Yaron, this is David. Thanks for the question. The $12 million basically represents the wages and benefits associated with the 68 positions that are eliminating. We are looking at other costs as well.

Yaron Werber – Citi

When do you think we might understand the – what else may or may not be done?

David Arkowitz

So I think once we have – once we get the final label, we will then be in a better position to share with all of you the U.S. market opportunity and the business outlook that we see for Feraheme and for AMAG. And at that point in time, we'd look to provide some kind of visibility as to our future spending.

Yaron Werber – Citi

Where – how – the most obvious question is how realistic is it? Do you think that you will get a black box?

Brian Pereira

This is Brian, Yaron. We are in discussions with the Agency on the broad issues regarding updating the label. As I said in my call, there are several post-marketing events that have occurred that will come into the label. These have – these are events which are similar to those that already exist in the labels of the other IV iron on the market. However, based on our evaluation of the post-marketing safety data, we do not believe that boxed warning is warranted for Feraheme. At this time, we are in discussions with the Agency. So it's hard to handicap what the outcome is.

Yaron Werber – Citi

And if you do get a black-box warning, what do you think the outlook for the brand is, because this is really a question of – in many ways, it's going to be a question of existence for the brand at that point? The whole convenience benefit at that point is going to be dramatically damaged. Do you agree with that?

Brian Pereira

Well, not quite, Yaron. Feraheme has, as you know, unique characteristics. It's two doses of 500 milligrams, each can be given in 17 seconds. Obviously, if Feraheme does receive a boxed warning, it will make the commercial effort more challenging. But I must remind you that in some segments of the IV iron market, the dominant IV iron used even today is dextran, which has a black box – has a boxed warning.

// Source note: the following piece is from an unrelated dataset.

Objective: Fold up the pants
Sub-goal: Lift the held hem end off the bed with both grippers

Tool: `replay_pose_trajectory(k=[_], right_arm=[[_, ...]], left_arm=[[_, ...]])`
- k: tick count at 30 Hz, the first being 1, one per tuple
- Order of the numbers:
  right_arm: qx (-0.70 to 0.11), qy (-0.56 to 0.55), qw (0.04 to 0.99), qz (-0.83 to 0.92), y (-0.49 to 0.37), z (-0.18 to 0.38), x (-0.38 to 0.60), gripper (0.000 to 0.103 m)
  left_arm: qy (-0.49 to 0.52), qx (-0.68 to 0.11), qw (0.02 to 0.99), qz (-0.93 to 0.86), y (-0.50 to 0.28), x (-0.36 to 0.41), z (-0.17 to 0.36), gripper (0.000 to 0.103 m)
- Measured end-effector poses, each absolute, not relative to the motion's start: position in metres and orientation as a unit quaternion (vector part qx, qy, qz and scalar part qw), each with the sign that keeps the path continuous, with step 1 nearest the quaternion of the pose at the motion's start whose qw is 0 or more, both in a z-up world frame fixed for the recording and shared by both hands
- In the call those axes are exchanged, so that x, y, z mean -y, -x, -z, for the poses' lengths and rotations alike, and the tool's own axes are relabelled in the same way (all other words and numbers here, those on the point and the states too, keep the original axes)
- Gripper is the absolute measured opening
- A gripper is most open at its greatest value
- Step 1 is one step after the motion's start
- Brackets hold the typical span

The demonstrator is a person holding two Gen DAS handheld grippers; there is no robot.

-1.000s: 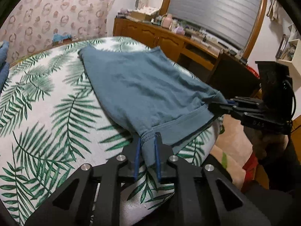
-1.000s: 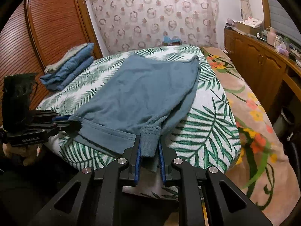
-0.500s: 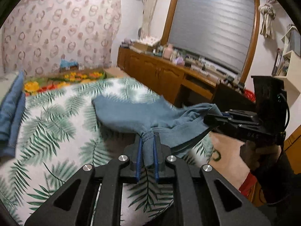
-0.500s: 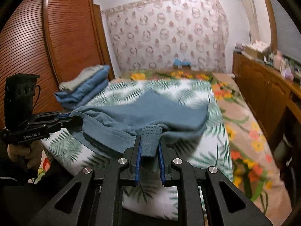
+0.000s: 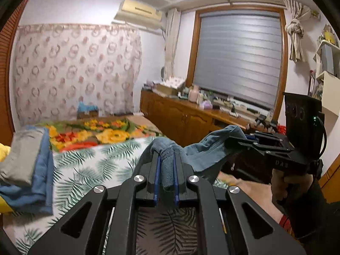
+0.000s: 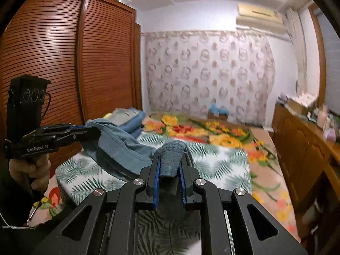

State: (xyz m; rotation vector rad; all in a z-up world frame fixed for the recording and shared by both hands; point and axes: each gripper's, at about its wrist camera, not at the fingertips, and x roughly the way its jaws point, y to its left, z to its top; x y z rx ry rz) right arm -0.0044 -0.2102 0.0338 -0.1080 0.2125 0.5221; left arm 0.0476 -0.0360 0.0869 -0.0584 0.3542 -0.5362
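Left wrist view: nearest me, my left gripper (image 5: 166, 177) is pinched tight on a bunched end of the blue pants (image 5: 204, 148). The cloth sags across to my right gripper (image 5: 240, 141), a little further out. In the right wrist view that gripper (image 6: 170, 173) is likewise clamped on a ribbed fold of the waistband. So I hold the garment by two points, raised above the bed (image 5: 89, 167) with its palm-leaf sheet; how much hangs below the claws I cannot see. I judge the fold barely begun: the pants must be laid back and doubled over. Beyond, a stack of folded clothes (image 5: 27, 167) lies at the bed's far side.
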Motion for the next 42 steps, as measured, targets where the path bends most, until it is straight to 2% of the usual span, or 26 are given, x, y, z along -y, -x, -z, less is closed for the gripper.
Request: replay_pose_trajectory(k=[8,30,36,42], right_arm=[[-0.085,0.061,0.954,-0.282,-0.005,-0.031,0.205,0.015],[-0.181,0.07,0.93,-0.311,-0.19,-0.037,0.18,0.015],[-0.176,0.063,0.931,-0.313,-0.254,-0.073,0.173,0.015],[-0.119,0.057,0.943,-0.305,-0.273,-0.143,0.174,0.015]], left_arm=[[0.025,-0.154,0.959,0.234,-0.052,0.016,-0.095,0.011],[0.05,-0.255,0.948,0.183,-0.206,-0.013,-0.024,0.011],[0.043,-0.237,0.955,0.17,-0.243,-0.016,-0.059,0.011],[0.023,-0.178,0.97,0.162,-0.243,-0.018,-0.115,0.011]])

So I would say that we need to wait until this plays out, at which time we will be in a better position to assess the U.S. opportunity and our strategy going forward.

Operator

(Operator instructions) Thank you. Your next question comes from the line of Geoff Meacham with JP Morgan. Your line is open.

Geoff Meacham – JP Morgan

Hi guys, thanks for taking the question. Another question on safety here. I'm wondering if you can help us out with the direction of the adverse events over time. Obviously, as you get more patients on, they are declining, but I'm curious though if – more recently, if that flattening out, if you just help us with that, that would be great. And I have one follow-up.

Brian Pereira

Yes, sure, Geoff. If you recall, on February 5th, we provided a safety update. And at that time, there had been 35,000 exposures and there were 40 cases of SAEs reported. Today, as we said, there are 155,000 patient exposures October 4th and there are 146 cases of serious adverse events reported. So, the number of exposures has gone up about four to fivefold and the number of reported adverse events has gone up about three to fourfold.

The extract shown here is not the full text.